• _What you need to do_
What is the count of lines below that include "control"? Reply with nothing else.

• _Records for processing_
═══
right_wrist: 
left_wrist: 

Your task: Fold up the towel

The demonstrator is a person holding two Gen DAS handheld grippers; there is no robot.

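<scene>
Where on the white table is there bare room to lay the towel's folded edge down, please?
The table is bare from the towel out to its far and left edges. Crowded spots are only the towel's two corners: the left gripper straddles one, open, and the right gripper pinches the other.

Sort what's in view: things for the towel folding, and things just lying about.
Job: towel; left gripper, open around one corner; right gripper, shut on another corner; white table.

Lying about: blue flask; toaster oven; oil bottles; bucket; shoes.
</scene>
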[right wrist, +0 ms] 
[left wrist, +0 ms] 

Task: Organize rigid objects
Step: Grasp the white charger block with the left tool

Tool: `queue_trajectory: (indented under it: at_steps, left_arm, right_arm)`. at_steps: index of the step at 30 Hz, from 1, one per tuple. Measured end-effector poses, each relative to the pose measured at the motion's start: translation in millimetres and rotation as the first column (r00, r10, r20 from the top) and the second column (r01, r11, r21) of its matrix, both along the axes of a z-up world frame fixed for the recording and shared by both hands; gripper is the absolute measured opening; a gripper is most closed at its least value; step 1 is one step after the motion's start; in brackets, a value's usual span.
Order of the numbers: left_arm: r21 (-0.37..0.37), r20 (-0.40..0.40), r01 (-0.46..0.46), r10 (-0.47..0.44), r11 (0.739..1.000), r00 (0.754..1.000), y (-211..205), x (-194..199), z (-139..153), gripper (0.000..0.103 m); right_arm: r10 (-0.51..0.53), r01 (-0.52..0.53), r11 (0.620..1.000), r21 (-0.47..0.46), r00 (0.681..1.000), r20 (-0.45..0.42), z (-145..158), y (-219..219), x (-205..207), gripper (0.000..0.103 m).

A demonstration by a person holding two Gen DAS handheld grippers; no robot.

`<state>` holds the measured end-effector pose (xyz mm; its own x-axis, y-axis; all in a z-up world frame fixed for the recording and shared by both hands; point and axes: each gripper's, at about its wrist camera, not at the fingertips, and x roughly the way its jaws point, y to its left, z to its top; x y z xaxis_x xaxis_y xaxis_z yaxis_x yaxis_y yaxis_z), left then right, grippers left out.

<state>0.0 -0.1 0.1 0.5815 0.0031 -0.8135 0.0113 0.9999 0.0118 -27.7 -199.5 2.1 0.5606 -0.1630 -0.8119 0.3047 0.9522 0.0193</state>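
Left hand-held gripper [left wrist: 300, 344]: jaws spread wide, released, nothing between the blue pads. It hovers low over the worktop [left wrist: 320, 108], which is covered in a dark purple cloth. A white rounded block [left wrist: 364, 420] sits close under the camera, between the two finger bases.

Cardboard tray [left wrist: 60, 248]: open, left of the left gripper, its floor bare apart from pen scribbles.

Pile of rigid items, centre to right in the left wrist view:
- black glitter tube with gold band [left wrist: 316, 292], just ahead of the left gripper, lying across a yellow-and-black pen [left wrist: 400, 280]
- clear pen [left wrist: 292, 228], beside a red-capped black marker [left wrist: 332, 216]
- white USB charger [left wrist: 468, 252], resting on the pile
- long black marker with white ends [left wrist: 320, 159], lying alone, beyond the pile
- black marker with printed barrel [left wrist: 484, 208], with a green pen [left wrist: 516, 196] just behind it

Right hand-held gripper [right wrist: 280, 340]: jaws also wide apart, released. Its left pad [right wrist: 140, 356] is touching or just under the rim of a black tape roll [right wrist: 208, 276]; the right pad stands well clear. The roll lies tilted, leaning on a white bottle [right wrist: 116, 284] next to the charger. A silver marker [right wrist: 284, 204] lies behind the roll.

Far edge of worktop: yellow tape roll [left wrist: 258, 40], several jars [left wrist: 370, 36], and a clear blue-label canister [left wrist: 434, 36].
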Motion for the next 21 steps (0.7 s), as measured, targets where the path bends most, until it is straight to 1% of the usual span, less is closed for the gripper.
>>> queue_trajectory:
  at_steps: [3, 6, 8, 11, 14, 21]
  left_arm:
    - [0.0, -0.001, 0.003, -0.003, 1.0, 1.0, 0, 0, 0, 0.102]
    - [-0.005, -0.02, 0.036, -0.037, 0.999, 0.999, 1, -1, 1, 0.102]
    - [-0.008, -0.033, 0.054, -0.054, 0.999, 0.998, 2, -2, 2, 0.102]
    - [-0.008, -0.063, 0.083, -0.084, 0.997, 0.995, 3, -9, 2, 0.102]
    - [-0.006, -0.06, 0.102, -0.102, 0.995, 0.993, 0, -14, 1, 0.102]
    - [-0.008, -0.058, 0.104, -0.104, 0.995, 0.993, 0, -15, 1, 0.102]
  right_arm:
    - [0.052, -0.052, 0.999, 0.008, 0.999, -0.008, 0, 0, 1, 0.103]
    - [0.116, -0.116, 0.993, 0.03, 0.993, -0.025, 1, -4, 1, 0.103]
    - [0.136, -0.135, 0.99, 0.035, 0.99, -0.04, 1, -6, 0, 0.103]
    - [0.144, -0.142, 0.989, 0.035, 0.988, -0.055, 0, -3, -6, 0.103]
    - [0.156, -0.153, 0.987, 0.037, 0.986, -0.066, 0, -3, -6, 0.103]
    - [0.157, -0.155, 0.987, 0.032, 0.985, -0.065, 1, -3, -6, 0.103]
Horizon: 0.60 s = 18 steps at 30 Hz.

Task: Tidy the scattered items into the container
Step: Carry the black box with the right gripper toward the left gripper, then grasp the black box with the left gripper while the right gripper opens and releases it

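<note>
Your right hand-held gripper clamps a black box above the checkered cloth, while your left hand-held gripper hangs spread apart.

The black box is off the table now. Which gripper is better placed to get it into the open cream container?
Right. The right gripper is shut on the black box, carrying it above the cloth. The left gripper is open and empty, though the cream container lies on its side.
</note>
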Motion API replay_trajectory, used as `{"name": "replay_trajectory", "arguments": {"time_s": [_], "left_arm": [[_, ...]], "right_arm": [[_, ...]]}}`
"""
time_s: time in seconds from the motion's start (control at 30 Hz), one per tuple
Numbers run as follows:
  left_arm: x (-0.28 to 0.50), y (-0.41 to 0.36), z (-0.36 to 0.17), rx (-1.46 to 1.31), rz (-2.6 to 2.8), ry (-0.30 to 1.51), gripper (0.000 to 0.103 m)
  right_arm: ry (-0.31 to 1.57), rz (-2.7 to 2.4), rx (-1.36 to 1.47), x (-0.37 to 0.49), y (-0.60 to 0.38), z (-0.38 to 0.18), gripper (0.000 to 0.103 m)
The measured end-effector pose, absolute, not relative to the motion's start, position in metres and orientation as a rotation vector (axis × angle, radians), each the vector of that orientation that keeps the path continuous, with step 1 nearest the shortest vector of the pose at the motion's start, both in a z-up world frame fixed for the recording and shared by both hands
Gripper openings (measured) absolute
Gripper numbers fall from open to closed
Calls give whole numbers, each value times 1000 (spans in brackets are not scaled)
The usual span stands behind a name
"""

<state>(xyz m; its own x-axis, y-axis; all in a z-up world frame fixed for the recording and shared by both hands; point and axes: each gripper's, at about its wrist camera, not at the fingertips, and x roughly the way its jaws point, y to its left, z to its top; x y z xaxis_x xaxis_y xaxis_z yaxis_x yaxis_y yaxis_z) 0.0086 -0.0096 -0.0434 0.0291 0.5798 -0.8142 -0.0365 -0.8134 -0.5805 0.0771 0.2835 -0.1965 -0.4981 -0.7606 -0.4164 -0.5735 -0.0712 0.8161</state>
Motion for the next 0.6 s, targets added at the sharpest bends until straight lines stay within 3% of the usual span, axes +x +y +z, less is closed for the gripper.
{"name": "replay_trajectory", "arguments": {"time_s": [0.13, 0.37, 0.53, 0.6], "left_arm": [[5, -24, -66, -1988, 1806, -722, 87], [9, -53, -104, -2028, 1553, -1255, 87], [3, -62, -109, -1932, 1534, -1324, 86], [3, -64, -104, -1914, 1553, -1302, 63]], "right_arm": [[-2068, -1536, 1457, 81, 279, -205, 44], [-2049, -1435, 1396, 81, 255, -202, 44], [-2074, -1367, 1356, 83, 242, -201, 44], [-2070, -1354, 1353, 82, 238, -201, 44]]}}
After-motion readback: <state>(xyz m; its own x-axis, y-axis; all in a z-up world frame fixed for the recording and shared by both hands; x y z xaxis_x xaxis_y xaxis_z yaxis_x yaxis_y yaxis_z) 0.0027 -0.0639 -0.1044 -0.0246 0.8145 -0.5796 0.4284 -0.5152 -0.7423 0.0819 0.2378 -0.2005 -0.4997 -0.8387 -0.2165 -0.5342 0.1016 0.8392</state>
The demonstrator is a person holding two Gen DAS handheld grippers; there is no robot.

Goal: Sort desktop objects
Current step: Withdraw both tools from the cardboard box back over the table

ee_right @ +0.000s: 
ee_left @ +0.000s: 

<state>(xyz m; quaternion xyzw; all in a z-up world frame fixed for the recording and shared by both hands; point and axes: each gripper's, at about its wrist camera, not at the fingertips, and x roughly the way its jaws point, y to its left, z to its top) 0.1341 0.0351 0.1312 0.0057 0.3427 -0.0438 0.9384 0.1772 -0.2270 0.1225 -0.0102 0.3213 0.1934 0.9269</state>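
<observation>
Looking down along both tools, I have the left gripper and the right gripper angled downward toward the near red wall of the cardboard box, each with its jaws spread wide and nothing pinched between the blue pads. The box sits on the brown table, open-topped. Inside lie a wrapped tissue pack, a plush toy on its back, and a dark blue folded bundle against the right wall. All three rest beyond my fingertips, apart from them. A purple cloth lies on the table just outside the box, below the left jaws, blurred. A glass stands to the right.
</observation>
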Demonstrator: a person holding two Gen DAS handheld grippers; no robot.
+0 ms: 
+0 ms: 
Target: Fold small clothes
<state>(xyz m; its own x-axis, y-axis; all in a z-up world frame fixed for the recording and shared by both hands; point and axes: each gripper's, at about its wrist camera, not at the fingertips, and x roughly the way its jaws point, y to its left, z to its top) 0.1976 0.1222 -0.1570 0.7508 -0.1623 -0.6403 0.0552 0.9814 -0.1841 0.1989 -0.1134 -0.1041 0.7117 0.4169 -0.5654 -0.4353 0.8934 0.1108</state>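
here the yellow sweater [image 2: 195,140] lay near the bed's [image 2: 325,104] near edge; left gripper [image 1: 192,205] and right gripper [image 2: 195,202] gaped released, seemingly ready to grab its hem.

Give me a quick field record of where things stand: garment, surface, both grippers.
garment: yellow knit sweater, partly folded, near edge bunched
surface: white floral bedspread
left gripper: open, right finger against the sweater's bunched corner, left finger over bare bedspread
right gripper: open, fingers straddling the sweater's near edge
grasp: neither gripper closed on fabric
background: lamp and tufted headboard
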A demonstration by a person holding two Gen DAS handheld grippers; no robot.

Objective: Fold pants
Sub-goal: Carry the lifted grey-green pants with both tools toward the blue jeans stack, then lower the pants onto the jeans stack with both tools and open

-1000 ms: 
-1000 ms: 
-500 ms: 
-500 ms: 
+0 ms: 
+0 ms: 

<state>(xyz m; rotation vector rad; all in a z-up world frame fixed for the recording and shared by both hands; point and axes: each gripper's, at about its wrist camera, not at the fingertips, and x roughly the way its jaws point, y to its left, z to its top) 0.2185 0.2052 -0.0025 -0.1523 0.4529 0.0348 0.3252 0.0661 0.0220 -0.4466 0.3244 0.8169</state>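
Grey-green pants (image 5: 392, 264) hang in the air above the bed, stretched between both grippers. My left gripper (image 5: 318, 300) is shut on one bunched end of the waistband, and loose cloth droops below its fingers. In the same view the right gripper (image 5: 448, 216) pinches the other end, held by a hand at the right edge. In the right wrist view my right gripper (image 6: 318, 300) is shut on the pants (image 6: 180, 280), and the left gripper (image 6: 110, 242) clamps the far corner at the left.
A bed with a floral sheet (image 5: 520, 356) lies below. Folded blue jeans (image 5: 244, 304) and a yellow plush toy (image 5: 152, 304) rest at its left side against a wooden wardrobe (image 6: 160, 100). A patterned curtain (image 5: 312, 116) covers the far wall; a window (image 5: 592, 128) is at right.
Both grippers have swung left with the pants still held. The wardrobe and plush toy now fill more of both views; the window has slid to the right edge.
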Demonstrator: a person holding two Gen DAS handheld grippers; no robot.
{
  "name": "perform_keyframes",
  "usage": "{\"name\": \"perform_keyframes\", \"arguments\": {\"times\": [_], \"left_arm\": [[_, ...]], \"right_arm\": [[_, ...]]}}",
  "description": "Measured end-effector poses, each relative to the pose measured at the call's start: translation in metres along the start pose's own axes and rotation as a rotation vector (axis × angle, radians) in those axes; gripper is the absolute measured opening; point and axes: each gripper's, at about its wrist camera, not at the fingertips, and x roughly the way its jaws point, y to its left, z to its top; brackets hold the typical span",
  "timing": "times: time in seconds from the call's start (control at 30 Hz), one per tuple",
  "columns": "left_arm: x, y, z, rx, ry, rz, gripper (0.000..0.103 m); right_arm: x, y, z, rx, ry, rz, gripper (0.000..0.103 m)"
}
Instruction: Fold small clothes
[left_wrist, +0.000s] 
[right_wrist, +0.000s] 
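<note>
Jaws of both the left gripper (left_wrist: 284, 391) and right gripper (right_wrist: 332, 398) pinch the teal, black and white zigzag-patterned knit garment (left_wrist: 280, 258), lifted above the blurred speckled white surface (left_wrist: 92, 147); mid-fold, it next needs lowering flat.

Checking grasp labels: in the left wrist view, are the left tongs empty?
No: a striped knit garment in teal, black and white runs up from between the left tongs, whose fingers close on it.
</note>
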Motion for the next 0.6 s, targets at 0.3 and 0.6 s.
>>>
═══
• _Answer box_
2